If you were in that blessed group you were given a gift.
When we got married, Doug came to us and offered to sing at the reception. He explained that very, very occasionally – only a handful of times, in fact – for the people he really loved he had a song he liked to share. “Danny’s Song” by Loggins and Messina. We jumped at the offer. So Doug sang. Nothing fancy, no band… just Doug and a guitar. Doug sang.
And even though we ain’t got money
We had a photographer at the wedding. But no video recording. I’ve never regretted that as much as I do today. I’ll never forget Doug’s gift to us. I wish I could share that song with you all.
I’m so in love with you honey
It was magical.
And everything will bring a chain of love
Our friendship with Doug and Kathy continued to grow over the 14 years since that day.
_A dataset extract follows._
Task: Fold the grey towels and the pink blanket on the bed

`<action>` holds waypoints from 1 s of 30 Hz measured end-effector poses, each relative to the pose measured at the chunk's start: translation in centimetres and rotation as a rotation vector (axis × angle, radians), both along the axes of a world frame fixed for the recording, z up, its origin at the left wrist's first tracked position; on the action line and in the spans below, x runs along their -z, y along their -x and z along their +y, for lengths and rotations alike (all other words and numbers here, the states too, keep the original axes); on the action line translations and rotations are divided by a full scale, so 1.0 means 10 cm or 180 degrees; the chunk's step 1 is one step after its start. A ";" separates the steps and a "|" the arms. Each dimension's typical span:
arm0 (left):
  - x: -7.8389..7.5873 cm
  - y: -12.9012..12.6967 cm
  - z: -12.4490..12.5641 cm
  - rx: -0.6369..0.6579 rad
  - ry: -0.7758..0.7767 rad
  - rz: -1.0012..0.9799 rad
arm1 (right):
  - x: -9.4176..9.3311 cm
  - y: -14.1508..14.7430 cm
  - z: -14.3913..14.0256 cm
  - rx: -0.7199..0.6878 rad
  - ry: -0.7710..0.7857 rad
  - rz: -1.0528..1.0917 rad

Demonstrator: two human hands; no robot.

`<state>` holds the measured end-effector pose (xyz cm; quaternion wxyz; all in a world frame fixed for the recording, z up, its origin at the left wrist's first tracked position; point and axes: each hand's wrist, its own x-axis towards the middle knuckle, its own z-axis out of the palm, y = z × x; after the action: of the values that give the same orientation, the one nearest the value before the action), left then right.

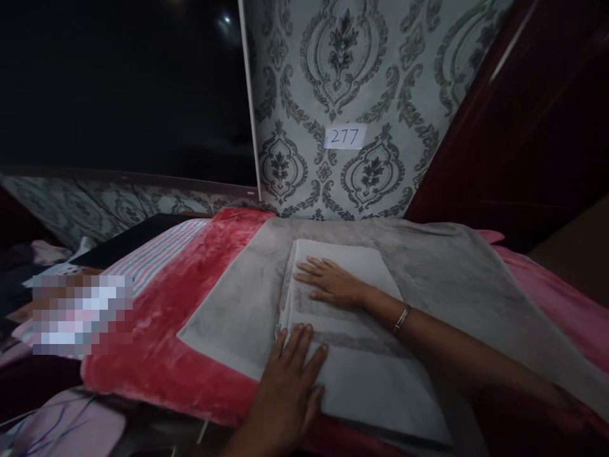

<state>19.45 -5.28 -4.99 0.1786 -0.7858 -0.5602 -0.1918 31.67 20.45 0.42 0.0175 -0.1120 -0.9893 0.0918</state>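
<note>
A folded white-grey towel (361,374) lies on a larger grey cloth (447,266) spread over a red fleece blanket (190,298). My right hand (330,282) rests flat, fingers spread, on the far part of the folded towel; a thin bangle circles that wrist. My left hand (288,381) presses palm down on the towel's near left edge, fingers apart. Neither hand grips anything.
A patterned wallpaper wall with a paper label reading 277 (345,136) rises behind. A dark screen (124,82) fills the upper left. Striped pink fabric (157,251) and loose clothes lie at the left; dark wooden furniture (533,120) stands at the right.
</note>
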 end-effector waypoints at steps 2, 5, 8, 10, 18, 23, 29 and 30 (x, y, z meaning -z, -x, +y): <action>0.06 0.02 0.02 0.0029 -0.0082 -0.0037 | -0.01 0.13 0.22 0.0093 0.0085 -0.0055; 0.21 0.06 0.09 0.0087 -0.0230 -0.0045 | 0.02 0.34 0.52 0.0297 0.0161 -0.0094; 0.36 0.10 0.16 0.0130 -0.0389 0.0020 | 0.08 0.48 0.75 0.0569 0.0166 -0.0096; 0.43 0.11 0.19 0.0139 -0.0438 0.0058 | 0.10 0.52 0.83 0.0707 0.0157 -0.0096; 0.18 0.12 0.13 0.0124 -0.0379 0.0011 | -0.11 0.57 0.74 0.1032 0.0062 -0.0113; -0.01 0.14 0.09 0.0141 -0.0292 0.0087 | -0.38 0.19 0.36 0.0874 -0.0064 0.0286; -0.18 -0.20 0.12 0.0544 0.0043 -0.0074 | -0.30 -0.81 -0.09 0.0611 0.0022 0.0279; -0.18 -0.31 0.15 0.0761 0.0224 -0.0091 | -0.26 -0.93 -0.11 0.0649 0.0037 0.0248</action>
<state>22.56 -3.79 -3.20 0.1188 -0.8499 -0.4714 -0.2031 40.99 19.39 3.04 0.0646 -0.2086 -0.9708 0.0995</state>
They became part of our core Thanksgiving. Doug carved the turkey.
And in the mornin’ when I rise
I found a dish I made that Doug loved. I knew to make a double batch so Doug would have plenty to bring home. Sharing that with him made me happy.
Bring a tear of joy to my eyes
If you were fortunate enough for Doug to have shared with you his time, his music, his love, you were given a gift. I know you will cherish it as I do. I hope now that you are hearing that beautiful man sing. There’s no plainer way to feel the love Doug left than to hear his song, whatever song it is for you. If Doug gave it to you he wanted you to use it. Wrap yourself in it. Make it part of the fabric of your life. So bring that song, that energy, that love into the world with you.
And tell me everything is gonna be all right
That is what Doug would want.
7 responses to “For Doug”
Todd, this is beautifully written and perfectly poignant. This puts you in the moment and it makes me feel like I have missed out on not knowing such a wonderful human. Thank you for sharing this.
Doug was a beautiful human being. I’m lucky to have had him in my life.
Such a wonderful man. God bless.
Beautifull written, at a time when it’s so hard to find the right words.
What a treasure. An absolute treasure.
Beautifully written. Thank you for sharing.